AWS Certified Machine Learning - Specialty Exam: Tracking and Monitoring Metrics | Page for MLS-C01 Exam Question

Using AWS Services for Metric Tracking and Monitoring

Question

You are working on a Linear Learner algorithm-based model to predict the quarterly sales for each region of your company's global sales force.

The model needs to use data from your sales team's past sales performance, such as the quantity of products sold, revenue generated, expenses incurred, sales force size, etc. You and your team are in the process of training the model based on the SageMaker built-in Linear Learner algorithm.

You want to track and monitor metrics, such as test objective loss and test precision, as the model trains.

Which AWS service(s) would you use to track and monitor these metrics? (Select THREE)

Answers

Explanations

Click on the arrows to vote for the correct answer

A. B. C. D. E. F.

Answers: B, D, E,

Option A is incorrect.

You can specify the metrics you want to track using the AWS Management Console for SageMaker, not the AWS Management Dashboard for SageMaker.

Option B is correct.

To specify the metrics you want to track, you use the AWS Management Console for SageMaker or the SageMaker Python SDK APIs.

Option C is incorrect.To specify the metrics you want to track, you use the AWS Management Console for SageMaker or the SageMaker Python SDK APIs, not the SageMaker Javascript SDK APIs.

Option D is correct.

To specify the metrics you want to track, you use the AWS Management Console for SageMaker or the SageMaker Python SDK APIs.

Option E is correct.

Once the model training starts, SageMaker streams the metrics you specified to CloudWatch, where you can visualize the time-series curves of your metrics.

Option F is incorrect.

You can visualize your metrics either via the CloudWatch console or the SageMaker Python SDK APIs, not the SageMaker Javascript SDK APIs.

Reference:

Please see the AWS Machine Learning Blog titled Easily monitor and visualize metrics while training models on Amazon SageMaker.
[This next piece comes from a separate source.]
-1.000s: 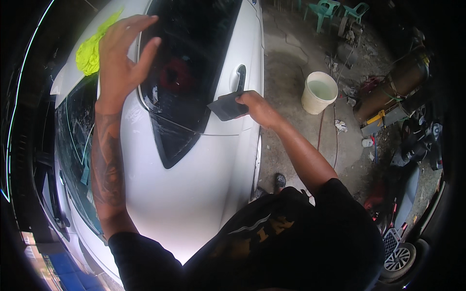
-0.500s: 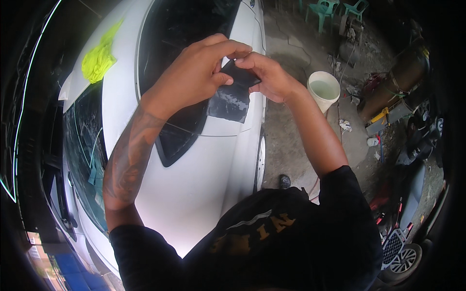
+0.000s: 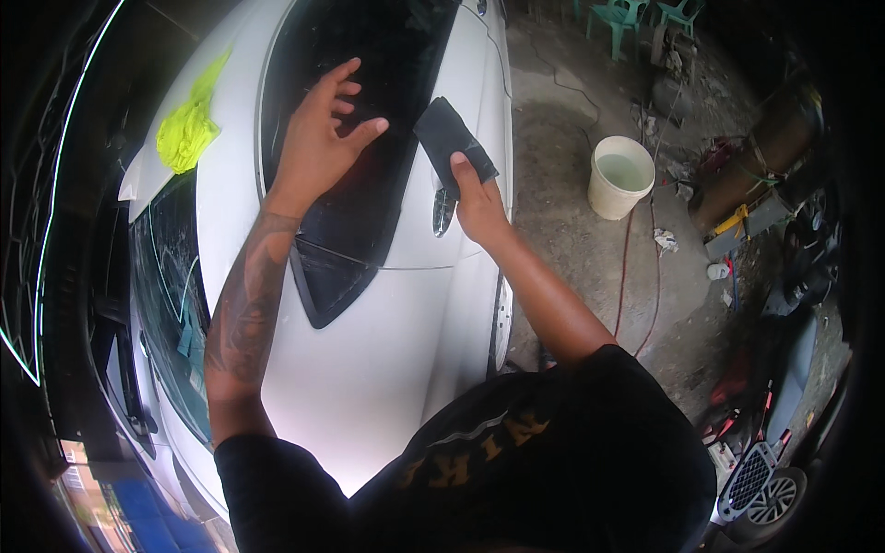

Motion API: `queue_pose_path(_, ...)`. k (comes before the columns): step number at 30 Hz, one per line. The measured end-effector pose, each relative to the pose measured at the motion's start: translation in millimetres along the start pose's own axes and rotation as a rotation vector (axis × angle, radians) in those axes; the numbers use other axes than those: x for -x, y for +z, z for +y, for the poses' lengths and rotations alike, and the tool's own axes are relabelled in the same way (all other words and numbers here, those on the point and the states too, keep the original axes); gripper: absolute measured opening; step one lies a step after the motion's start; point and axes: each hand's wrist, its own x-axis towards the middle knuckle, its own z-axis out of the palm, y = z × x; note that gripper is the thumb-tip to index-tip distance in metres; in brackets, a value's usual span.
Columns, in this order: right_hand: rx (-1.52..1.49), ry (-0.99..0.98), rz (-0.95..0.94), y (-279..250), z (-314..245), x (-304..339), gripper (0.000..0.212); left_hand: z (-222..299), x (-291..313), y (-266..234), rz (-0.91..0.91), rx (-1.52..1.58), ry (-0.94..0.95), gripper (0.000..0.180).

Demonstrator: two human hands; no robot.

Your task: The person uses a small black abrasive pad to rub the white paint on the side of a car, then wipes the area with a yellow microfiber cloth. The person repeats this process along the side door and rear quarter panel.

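Note:
My right hand [image 3: 479, 205] grips a folded sheet of black sandpaper [image 3: 450, 138], thumb on top and the other fingers hidden beneath it. The sheet is over the side of a white car [image 3: 369, 378], next to the chrome door handle [image 3: 442, 214]. My left hand [image 3: 323, 138] is empty, its fingers apart, above the car's dark side window [image 3: 355, 184]. Whether it touches the glass I cannot tell.
A bright yellow-green cloth [image 3: 187, 136] lies on the car roof at left. On the floor to the right stands a white bucket [image 3: 621, 180] of water, with a reddish hose [image 3: 625, 276] beside it. Green plastic chairs [image 3: 616, 20] are at the back; a loose wheel [image 3: 772, 496] sits lower right.
My left hand has left the sandpaper and moved left with its fingers spread. The sheet is now folded smaller, in my right hand alone, which has drawn slightly nearer to me.

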Motion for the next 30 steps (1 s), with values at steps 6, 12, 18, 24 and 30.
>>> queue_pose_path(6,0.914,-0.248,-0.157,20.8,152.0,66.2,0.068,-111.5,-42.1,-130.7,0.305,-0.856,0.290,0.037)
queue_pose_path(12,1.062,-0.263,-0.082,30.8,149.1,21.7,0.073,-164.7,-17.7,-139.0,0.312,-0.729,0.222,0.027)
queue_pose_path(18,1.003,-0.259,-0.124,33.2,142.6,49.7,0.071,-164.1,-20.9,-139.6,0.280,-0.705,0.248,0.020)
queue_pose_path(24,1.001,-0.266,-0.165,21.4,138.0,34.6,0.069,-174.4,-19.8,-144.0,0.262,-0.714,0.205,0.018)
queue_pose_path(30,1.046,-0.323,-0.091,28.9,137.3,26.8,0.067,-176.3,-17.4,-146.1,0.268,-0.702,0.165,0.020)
To track and monitor metrics for the Linear Learner algorithm-based model, the following AWS services can be used:

A. Specify the metrics you want to track using the AWS Management Dashboard for SageMaker. B. Specify the metrics you want to track using the AWS Management Console for SageMaker. D. Specify the metrics you want to track using the SageMaker Python SDK APIs. E. Use the CloudWatch console for visualizing time-series curves of your metrics.

The AWS Management Dashboard for SageMaker allows you to track the performance of the models that you have trained using SageMaker. You can specify the metrics you want to track and monitor them using the dashboard. The dashboard provides real-time metrics on the performance of the model, such as the training and testing loss, accuracy, precision, recall, F1 score, and other evaluation metrics. You can also use the dashboard to view logs and other information related to the training process.
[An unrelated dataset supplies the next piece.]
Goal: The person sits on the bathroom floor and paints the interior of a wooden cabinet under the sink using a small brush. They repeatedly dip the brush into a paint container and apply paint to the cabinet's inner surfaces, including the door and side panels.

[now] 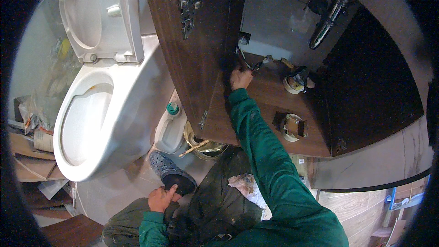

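Note:
My right hand (241, 78) reaches into a dark brown cabinet (274, 103), down at its back left corner. Its fingers curl away from me, and whatever they hold is hidden in shadow. Just beyond it, a flexible hose (242, 54) hangs from a wall outlet. To the right stand a small white tub (292, 89) with dark stuff and a brush in it, and a round white container (287, 135) with a brownish piece on top. My left hand (160, 199) rests by a dark blue clog (165, 164), index finger stretched out, holding nothing visible.
The open cabinet door (183, 64) stands between the cabinet and a white toilet (87, 123) with its lid up. A green-capped white bottle (170, 130) and a gold-coloured can (208, 151) with a stick across it stand below the door. A chrome drainpipe (330, 20) hangs inside. Cardboard (34, 158) lies far left.

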Demonstrator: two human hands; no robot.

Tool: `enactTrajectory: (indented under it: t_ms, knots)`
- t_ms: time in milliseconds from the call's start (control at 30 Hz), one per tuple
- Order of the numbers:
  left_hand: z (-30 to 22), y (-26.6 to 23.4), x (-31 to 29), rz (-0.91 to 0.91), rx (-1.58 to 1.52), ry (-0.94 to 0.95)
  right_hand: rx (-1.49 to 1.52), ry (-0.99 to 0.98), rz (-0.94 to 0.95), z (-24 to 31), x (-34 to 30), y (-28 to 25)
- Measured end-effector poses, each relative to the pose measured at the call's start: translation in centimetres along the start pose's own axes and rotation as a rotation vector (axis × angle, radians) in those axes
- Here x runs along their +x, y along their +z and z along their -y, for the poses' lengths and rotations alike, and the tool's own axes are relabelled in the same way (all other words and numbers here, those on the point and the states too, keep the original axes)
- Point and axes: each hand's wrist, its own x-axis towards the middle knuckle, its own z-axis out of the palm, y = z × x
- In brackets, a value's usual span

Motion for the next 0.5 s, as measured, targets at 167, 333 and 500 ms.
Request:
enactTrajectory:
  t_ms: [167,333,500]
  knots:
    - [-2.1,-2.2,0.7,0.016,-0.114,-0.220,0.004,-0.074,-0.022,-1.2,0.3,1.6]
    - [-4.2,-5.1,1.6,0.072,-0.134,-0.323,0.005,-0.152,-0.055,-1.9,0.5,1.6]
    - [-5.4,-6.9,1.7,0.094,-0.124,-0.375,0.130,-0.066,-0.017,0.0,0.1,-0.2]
The AWS Management Console for SageMaker also provides a way to specify the metrics you want to track and monitor. The console provides a user-friendly interface for setting up and monitoring the training process. You can view the training and testing loss, accuracy, precision, recall, F1 score, and other evaluation metrics in real-time using the console.

The SageMaker Python SDK APIs provide a way to programmatically specify the metrics you want to track and monitor during the training process. You can use the APIs to define the metrics you want to track and view the results in real-time.

The CloudWatch console can be used to visualize the time-series curves of the metrics that you are tracking. You can create custom dashboards and add the metrics you want to monitor to the dashboard. The dashboard provides a way to view the metrics over time and identify trends and patterns in the data.

In summary, to track and monitor metrics for the Linear Learner algorithm-based model, you can use the AWS Management Dashboard for SageMaker, AWS Management Console for SageMaker, SageMaker Python SDK APIs, and CloudWatch console. These services provide real-time metrics and visualization tools to help you monitor the training process and evaluate the performance of the model.